Personne ne l'a arrêté.


Ils affirment que la contravention a été déposée.

Ils disent que le litige existe toujours — non résolu, irrécouvrable, en suspens indéfiniment.

Ils ajoutent que chaque année, au moment même où la ville installe ses décorations approuvées, quelque chose tourne mal.

Une guirlande s'affaisse.

Un bibelot a disparu.

L'arbre finit par être légèrement tordu.

Et quelque part, juste hors de vue, quelqu'un fredonne.

Parce qu'Eddie n'est jamais resté.

Il n'en avait pas besoin.

Il avait déjà fait le plus important.

Il a rappelé à tous que les règles peuvent organiser une saison…

Mais ils ne peuvent pas en être propriétaires.
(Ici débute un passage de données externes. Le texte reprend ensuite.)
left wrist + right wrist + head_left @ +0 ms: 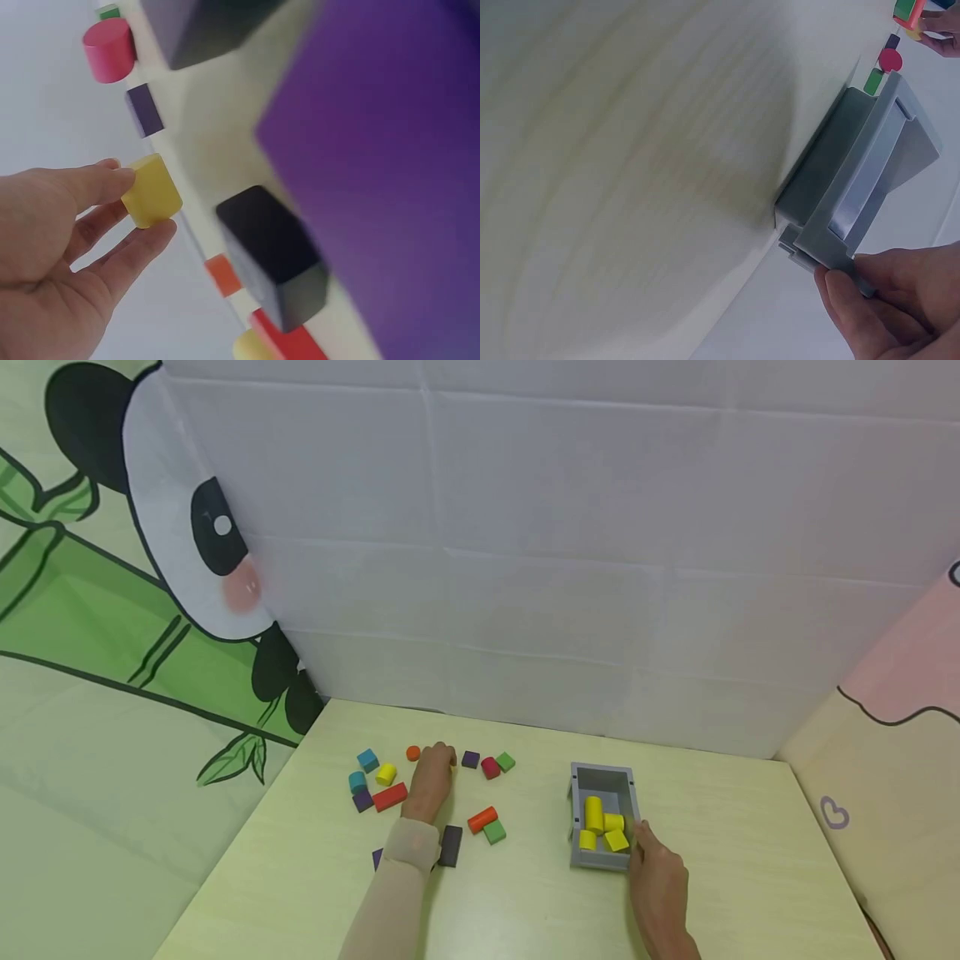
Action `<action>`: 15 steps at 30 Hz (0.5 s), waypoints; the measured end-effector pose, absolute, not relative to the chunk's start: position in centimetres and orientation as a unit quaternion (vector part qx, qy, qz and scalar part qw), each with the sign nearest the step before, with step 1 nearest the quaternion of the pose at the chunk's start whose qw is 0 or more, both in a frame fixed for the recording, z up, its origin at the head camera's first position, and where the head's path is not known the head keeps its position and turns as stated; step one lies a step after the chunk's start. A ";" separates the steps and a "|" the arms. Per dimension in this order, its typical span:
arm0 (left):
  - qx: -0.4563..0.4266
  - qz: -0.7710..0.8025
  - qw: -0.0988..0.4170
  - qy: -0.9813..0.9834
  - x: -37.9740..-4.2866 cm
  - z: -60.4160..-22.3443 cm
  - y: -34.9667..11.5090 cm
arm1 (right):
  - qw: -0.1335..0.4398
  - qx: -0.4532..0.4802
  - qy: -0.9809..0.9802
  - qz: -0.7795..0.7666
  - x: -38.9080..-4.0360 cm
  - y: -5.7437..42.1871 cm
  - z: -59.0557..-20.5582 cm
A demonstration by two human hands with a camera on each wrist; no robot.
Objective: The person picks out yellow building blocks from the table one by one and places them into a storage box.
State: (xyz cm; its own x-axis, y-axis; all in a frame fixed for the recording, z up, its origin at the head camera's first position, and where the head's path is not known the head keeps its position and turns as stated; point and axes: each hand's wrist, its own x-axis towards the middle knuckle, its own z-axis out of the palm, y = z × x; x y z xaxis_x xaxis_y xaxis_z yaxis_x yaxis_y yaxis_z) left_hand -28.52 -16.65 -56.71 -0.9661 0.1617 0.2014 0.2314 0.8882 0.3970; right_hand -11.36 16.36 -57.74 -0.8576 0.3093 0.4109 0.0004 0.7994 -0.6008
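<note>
My left hand [431, 783] pinches a small yellow block [152, 191] between thumb and fingers, as the left wrist view shows; the hand hides this block in the head view. Around it lie an orange cylinder [413, 752], a dark purple block [470, 759] and a red cylinder [490, 767]. To the right is a grey plastic bin [600, 860] holding several yellow blocks [593, 815]. My right hand [660, 881] grips the bin's near right corner, thumb and fingers on its rim [829, 238].
Left of the left hand lie blue blocks [368, 760], a yellow cylinder [386, 774] and a red block [390, 797]. A black block [452, 846] lies beside the left wrist. Between hand and bin are an orange cylinder [482, 820] and a green block [495, 832]. A cloth wall [525, 568] borders the table's back.
</note>
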 end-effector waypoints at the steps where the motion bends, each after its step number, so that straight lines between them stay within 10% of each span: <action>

« Eddie le sapin et l'utilisation non autorisée des boules » n'est pas qu'une simple histoire : c'est un avertissement pour les fêtes. L'illustration capture Eddie en pleine rébellion, son sapin fièrement proscrit et ses décorations suspendues comme autant de mauvais choix. Disponible en impression encadrée ou en impression acrylique brillante et audacieuse pour ceux qui préfèrent une déco de Noël exubérante et sans complexe. Si vous préférez un chaos subtil, Eddie se décline aussi en carte de vœux , en puzzle délicieusement inutile ou en autocollant parfaitement décalé – idéal pour les ordinateurs portables, les carnets ou tout autre endroit où les règles ne comptent plus. Appropriez-vous la légende, affichez-la fièrement et souvenez-vous : la conformité est facultative, mais le caractère, lui, ne l'est pas.

Evergreen Eddie Art Prints

Laisser un commentaire

Veuillez noter que les commentaires doivent être approuvés avant d'être publiés.